Essentially, all clonal units showed different gross colony morphology whether stimulated by G-CSF, GM-CSF, and steel factor or G-CSF, GM-CSF, steel factor, TPO, and FLT3. There was essentially total heterogeneity as to colony morphology.

Second, we analyzed the measures of central tendency and dispersion of the total cell expression (counts) per well. We calculated the means and standard deviation of the total cell expression for every specific condition at time points 0, 18, 32, and 40 h (Table 1). To illustrate the magnitude of dispersion around the mean, we also calculated the COV for selected conditions.
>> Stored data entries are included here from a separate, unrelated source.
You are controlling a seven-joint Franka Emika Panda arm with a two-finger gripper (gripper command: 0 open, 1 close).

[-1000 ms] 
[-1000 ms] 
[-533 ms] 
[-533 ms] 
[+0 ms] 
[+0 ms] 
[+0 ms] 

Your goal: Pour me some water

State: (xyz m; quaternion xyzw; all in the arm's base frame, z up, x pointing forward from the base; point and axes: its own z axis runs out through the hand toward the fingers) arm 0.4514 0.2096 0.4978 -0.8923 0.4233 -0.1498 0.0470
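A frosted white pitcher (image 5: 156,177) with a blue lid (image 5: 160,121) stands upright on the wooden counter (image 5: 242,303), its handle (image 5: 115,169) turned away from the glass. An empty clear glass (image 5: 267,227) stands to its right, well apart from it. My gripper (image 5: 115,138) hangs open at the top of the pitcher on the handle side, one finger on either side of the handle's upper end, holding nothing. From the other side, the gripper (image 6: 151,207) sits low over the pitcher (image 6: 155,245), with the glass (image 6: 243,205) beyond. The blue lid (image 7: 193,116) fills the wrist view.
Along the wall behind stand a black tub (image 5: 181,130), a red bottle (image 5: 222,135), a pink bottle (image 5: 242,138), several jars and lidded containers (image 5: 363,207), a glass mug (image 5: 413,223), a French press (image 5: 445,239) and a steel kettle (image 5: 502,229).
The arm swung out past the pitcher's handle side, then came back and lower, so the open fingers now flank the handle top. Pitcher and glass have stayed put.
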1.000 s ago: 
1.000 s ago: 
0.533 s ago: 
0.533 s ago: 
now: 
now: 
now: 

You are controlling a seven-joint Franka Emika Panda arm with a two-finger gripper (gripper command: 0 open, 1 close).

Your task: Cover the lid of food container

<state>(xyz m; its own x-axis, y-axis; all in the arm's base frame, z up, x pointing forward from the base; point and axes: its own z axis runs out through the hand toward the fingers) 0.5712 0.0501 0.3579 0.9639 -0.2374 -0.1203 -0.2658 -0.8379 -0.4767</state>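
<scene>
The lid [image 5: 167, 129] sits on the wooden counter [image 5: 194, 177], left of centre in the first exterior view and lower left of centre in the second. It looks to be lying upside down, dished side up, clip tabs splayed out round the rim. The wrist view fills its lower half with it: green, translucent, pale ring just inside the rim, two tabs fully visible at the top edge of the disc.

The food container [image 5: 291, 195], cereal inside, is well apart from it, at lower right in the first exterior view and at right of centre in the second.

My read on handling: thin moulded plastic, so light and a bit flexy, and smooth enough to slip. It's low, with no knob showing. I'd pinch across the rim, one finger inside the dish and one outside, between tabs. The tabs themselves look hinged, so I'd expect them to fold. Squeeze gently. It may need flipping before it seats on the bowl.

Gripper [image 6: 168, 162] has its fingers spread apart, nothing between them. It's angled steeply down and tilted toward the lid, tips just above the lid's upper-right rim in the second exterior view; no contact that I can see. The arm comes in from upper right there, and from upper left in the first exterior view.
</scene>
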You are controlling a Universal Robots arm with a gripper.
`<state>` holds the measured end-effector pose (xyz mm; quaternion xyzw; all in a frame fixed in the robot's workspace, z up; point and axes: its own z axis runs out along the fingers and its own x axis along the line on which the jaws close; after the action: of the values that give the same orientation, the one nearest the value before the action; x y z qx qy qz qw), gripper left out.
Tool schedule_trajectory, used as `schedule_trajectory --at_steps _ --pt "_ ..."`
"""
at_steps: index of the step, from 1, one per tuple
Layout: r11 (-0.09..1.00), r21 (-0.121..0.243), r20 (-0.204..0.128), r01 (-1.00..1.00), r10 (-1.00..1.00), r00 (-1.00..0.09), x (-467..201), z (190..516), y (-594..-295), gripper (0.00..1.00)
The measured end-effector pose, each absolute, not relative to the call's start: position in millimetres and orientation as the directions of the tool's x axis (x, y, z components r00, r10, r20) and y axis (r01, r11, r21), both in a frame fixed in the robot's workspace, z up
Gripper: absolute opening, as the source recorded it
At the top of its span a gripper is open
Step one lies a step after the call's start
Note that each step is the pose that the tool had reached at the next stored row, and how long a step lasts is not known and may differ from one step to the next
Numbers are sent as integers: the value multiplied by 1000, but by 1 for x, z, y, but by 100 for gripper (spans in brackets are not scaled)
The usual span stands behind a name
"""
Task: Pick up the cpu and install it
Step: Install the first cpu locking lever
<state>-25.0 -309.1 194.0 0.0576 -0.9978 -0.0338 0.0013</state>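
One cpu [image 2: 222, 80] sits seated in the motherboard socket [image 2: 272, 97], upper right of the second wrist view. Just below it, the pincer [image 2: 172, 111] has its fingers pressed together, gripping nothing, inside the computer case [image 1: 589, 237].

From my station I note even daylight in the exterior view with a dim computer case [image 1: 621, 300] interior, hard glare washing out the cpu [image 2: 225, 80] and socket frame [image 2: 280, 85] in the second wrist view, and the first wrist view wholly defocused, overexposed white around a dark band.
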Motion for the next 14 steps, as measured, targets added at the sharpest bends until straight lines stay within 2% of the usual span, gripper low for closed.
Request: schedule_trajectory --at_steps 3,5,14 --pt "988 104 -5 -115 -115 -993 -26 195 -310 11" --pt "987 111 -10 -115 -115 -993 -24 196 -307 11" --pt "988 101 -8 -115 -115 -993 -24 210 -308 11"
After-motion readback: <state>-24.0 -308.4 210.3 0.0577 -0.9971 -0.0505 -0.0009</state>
The COV represents the quotient of the standard deviation (σ) by the mean (μ) and is expressed as percent value of the mean (μ). Since the standard deviation is dependent on the number of total experiments, the COV is just used for illustrative purposes in our report. Also, we graphically displayed the variation around the mean by box plots juxtaposing the different experimental conditions and their total cell count patterns (Figure 4).

TABLE 1.

Total cell count expression per colony

Timea Cytokine type and cytokine level
Bb
Cb
Db
TFSGGMc GGMSc TFSGGMc GGMSc TFSGGMc GGMSc
0 165,555 (87,189) 148,685 (65,842) 133,613 (119,416) 66,843 (53,823) 113,321 (65,856) 116,069 (64,433)
18 183,366 (100,032) 191,305 (94,914) 80,969 (42,261) 0 (0) 83,671 (44,166) 45,860 (74,894)
32 139,349 (81,928) 142,460 (89,095) 72,106 (102,240) 96,764 (83,214) 34,351 (42,773) 46,187 (42,666)
40 120,366 (89,088) 176,148 (54,910) 81,259 (12,082) 110,136 (87,080) 67,991 (108,724) 93,686 (77,442)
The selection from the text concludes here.